─── PROVIDED DATA ───

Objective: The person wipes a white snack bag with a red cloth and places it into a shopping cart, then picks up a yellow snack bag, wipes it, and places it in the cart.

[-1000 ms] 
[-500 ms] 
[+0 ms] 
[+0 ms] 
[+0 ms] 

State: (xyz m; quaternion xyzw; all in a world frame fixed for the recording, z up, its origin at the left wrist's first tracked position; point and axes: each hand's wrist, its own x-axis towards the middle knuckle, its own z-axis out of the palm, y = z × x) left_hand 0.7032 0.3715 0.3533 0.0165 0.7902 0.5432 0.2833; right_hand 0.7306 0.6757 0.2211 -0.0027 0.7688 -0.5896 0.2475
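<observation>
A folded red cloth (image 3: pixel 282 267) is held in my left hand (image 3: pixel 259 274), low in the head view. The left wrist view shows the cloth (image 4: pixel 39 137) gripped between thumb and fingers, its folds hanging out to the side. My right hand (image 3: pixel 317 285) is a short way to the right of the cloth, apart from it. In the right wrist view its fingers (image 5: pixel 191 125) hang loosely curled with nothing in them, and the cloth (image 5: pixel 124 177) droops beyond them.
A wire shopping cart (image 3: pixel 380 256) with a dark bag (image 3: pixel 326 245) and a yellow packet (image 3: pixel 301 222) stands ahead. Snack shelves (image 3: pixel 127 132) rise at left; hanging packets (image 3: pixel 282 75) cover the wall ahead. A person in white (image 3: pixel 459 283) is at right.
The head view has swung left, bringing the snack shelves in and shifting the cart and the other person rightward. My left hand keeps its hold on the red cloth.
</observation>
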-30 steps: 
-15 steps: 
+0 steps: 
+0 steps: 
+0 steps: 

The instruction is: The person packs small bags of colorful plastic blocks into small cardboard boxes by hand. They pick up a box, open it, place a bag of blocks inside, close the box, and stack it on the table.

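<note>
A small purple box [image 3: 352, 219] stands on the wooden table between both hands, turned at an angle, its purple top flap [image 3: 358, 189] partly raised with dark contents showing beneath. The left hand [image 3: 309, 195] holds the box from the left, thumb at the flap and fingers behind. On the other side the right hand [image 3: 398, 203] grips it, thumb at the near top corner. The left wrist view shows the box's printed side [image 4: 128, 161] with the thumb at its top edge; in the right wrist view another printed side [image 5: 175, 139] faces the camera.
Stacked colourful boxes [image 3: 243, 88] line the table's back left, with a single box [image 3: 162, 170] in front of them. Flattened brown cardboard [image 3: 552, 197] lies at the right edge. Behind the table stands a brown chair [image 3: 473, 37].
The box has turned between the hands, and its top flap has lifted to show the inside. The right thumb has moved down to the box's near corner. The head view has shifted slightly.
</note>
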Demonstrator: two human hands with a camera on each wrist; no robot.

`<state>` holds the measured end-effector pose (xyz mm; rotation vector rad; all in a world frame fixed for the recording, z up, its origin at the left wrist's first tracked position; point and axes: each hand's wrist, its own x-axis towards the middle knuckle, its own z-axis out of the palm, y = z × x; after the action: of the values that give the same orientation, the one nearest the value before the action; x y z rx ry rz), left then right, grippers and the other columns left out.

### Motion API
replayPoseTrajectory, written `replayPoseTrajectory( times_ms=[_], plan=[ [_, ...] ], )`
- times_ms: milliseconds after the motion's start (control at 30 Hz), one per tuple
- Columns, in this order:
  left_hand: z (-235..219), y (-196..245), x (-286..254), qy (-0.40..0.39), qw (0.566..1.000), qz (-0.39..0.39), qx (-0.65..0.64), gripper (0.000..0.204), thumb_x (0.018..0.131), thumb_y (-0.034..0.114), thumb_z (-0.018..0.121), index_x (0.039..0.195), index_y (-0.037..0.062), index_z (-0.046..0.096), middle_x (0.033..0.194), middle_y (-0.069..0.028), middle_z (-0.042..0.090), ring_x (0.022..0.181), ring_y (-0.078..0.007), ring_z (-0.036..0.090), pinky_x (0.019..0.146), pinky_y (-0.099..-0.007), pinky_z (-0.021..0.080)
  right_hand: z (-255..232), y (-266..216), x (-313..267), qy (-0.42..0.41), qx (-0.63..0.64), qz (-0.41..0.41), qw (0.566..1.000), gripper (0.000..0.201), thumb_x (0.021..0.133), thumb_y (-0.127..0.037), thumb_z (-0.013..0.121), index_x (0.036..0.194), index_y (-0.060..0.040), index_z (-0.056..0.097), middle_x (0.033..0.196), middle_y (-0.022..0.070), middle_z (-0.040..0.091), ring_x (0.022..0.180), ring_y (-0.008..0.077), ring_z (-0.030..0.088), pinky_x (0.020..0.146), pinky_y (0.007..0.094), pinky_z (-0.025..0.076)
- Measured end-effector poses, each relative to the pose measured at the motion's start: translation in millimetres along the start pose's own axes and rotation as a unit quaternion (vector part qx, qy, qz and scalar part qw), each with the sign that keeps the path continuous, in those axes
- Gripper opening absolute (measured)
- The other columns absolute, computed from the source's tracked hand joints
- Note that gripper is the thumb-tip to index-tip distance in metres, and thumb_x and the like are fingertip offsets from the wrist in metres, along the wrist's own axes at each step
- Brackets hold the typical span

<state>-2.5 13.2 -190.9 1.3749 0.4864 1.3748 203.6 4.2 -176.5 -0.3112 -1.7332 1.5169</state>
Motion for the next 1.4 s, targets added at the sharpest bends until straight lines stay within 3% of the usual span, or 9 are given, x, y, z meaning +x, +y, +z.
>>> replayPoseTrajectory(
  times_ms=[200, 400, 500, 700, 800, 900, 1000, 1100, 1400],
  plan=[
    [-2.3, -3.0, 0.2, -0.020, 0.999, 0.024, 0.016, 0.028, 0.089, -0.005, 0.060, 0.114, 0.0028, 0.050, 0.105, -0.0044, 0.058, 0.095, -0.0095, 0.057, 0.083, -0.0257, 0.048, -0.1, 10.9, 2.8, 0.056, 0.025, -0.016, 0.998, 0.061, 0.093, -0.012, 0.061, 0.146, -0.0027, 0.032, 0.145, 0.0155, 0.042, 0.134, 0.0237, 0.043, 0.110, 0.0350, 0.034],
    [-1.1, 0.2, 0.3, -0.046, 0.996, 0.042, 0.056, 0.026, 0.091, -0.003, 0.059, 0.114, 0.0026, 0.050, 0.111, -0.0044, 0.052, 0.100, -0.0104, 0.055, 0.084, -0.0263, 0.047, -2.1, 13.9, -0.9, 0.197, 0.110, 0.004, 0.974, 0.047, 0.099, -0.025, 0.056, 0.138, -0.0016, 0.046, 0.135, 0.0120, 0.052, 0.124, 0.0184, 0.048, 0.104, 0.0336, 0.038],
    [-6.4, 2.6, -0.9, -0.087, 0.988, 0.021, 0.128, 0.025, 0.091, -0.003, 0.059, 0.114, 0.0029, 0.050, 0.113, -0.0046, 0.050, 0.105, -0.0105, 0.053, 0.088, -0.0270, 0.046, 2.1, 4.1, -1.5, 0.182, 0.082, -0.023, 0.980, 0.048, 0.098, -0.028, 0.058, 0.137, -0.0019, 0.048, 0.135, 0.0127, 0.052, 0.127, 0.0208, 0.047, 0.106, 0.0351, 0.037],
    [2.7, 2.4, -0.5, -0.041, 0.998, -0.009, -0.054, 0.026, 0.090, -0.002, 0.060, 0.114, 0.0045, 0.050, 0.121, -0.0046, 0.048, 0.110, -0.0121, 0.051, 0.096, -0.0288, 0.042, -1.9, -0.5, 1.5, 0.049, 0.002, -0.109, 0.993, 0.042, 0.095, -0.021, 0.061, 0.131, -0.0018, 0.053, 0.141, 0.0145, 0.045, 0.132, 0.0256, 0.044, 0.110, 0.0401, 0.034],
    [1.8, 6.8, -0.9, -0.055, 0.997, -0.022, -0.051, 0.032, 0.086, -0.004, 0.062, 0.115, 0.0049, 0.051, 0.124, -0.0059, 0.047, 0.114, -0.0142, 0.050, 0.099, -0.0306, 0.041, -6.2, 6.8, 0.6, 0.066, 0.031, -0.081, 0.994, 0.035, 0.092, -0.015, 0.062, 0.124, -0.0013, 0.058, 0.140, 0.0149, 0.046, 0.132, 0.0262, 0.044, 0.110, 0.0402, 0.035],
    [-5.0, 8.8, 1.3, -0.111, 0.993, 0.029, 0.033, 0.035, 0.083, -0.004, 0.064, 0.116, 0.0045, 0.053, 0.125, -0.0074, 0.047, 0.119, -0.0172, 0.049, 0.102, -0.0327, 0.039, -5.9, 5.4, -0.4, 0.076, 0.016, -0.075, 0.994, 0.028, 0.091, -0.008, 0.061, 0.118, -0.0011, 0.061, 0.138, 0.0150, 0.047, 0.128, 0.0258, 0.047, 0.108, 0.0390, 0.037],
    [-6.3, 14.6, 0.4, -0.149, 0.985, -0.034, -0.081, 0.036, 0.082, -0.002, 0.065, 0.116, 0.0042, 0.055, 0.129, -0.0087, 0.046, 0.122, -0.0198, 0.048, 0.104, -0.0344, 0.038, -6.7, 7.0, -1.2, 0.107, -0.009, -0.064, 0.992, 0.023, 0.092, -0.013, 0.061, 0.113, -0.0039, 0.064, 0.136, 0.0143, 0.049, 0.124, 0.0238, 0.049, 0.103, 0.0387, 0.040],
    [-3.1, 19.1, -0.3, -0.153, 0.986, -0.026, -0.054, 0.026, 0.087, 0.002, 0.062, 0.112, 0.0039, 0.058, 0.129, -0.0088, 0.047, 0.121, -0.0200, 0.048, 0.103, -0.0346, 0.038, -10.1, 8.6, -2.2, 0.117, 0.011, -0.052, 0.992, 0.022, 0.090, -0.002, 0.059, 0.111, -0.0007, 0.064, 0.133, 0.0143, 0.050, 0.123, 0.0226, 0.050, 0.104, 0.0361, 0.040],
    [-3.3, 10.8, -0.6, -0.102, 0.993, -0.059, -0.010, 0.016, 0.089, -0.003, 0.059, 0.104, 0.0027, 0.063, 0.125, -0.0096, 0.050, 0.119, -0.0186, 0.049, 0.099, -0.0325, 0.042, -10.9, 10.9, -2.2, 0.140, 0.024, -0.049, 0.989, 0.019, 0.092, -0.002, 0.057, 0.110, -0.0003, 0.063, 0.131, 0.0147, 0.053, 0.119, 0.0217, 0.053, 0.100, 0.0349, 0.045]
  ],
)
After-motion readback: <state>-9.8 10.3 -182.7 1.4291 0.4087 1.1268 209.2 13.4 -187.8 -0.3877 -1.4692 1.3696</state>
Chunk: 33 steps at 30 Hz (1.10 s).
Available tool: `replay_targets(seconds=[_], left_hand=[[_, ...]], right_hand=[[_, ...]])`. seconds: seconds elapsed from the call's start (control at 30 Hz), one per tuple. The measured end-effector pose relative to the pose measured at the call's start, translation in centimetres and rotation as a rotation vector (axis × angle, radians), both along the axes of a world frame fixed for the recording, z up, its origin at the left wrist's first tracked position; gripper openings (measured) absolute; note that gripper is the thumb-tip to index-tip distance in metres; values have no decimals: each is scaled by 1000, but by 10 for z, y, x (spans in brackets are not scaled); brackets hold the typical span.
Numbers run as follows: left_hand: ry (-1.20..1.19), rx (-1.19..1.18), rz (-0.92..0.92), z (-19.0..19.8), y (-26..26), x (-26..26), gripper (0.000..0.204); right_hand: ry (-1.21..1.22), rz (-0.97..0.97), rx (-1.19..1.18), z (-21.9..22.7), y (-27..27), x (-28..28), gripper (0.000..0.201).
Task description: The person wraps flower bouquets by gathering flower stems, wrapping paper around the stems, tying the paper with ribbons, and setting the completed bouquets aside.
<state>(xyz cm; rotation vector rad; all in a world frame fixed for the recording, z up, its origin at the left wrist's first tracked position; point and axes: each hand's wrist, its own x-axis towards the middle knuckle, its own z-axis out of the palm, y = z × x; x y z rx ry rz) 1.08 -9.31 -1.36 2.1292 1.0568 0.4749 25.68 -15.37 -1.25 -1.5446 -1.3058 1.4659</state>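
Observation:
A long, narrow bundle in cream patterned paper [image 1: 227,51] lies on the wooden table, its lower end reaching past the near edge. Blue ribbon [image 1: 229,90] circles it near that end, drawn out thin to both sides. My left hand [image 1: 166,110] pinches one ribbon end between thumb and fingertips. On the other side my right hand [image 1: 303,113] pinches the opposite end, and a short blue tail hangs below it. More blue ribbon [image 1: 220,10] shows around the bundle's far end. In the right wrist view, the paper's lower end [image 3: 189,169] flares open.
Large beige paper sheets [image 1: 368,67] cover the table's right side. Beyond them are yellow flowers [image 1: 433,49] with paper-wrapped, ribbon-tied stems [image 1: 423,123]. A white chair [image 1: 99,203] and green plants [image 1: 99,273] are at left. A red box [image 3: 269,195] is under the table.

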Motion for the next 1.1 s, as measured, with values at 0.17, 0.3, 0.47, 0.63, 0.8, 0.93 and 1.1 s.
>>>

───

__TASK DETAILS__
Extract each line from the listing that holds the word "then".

__EXERCISE SOLUTION__
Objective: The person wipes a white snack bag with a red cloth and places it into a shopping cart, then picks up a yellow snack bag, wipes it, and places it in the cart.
`<state>` holds the measured end-effector pose (xyz mm; rotation vector rad; all in a world frame fixed for the recording, z up, its origin at the left wrist's first tracked position; point and axes: each hand's wrist, its own x-axis towards the middle knuckle, its own z-axis out of the palm, y = z × x; after the action: of the values that give the same orientation, the one nearest the value before the action; x y z rx ry rz), left then right, grippers and the other columns left out.

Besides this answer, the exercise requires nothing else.